It did not sound like a complaint. The opposite of one, in fact. Not for the first time it occurred to Prax how unlikely a pair they were. How someone like Amos, the indomitable, the unreachable man that he was, would want anything from Prax; a simple man of simple needs and formidable hurts. But Prax had long since stopped taking the Earther’s long, cold gaze for empty. Saw instead the searchlight fire inside and how it never wavered over Prax. How it never stopped asking- begging- to know what was the right thing to do next.

“Fuck me,” Prax commanded.

And Amos obliged, moving and thrusting, slow and deep. It was a punishing, aching pleasure at the joint of their bodies. It left Prax strung tight, with his spine arched and taut, pushing down all he could to meet the rise and fall of the hips below him. Amos’s eyes were screwed shut, lips parted, whispering absolute filth about the clutch and feel of Prax. Prax can’t catch most of it, the words slide right in and out of him, half lucid and scorching, too much sensation being dragged out of him to grasp at any one thing.

Prax strained harder, pushed and gnashed, chased the feeling of oblivion. He wanted Amos and only Amos, without any other thought or sensation stirring around his head. 

Prax wasn’t certain if he told Amos to turn them over or if Amos was simply so fluent in the braille of carnal need that he read it in his skin.
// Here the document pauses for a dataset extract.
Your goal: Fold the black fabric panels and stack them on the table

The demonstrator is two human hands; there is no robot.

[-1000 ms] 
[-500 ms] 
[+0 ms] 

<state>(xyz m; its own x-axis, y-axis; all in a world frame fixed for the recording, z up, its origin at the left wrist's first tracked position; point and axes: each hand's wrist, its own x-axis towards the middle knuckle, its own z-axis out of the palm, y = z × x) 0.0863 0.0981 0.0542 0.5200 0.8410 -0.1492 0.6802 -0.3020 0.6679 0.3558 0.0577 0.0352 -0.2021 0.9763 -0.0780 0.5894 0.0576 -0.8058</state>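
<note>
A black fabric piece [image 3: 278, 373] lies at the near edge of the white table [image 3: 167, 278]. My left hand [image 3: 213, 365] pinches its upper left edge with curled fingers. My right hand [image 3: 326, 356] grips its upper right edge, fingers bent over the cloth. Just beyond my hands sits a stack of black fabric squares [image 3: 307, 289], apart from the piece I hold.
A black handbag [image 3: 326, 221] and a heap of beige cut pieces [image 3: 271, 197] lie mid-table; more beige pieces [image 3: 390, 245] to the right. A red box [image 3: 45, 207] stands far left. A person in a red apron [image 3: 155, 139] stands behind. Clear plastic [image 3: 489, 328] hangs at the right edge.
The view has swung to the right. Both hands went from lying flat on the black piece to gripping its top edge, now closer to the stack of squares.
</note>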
But Prax found himself pressed back onto the bed, eyes to the ceiling, his waist canted up and legs wrapped around Amos. There was a moment where neither of them moved, adjusted to the new angle but more so watching. What Amos was looking for was as much a mystery as everything else about the man. Instead what he found was Prax’s permission to drive into him for all he was worth. Prax held on, clutching Amos as he groped and pulled at Prax’s too hard cock until they finally made a mess of each other, collapsing together like space matter; like bodies of heat and density pulled too close, dissolving one another.

* * *

“I lied earlier,” Prax told when Amos when he regained the ability to speak. He ducked out of his shower, tentative and slow in his movements but clean again. “When I said I didn't have any rations- I’ve some decent imitation fish, leftover soy mash, and even some real cheese.”

Amos raised an eyebrow.

“Perks of being a valued belter scientists,” Prax smiled.

“They should be keeping you somewhere better than this,” Amos remarked, waving a hand to the crammed close metal cupboards and Mei’s things laying about.

“It’s not so bad,” Prax promised. “There’s room enough for me and Mei and all my plants. Actually, some of the lady palm could use thinning out,” mused Prax. “And the spider plant is a bit overcrowded- You could take some,” Prax added, throat suddenly thick, “for when you go back. Install it in the _Rocinante’s_ green hub.”

It hurt to come to terms with; Prax did not want Amos to go. 

He did not know how to ask him to stay.

So Amos, who had accepted a slice of cheddar, was chewing thoughtfully before deciding it was authentic, missing Prax’s faltering needy spiral entirely, thankfully.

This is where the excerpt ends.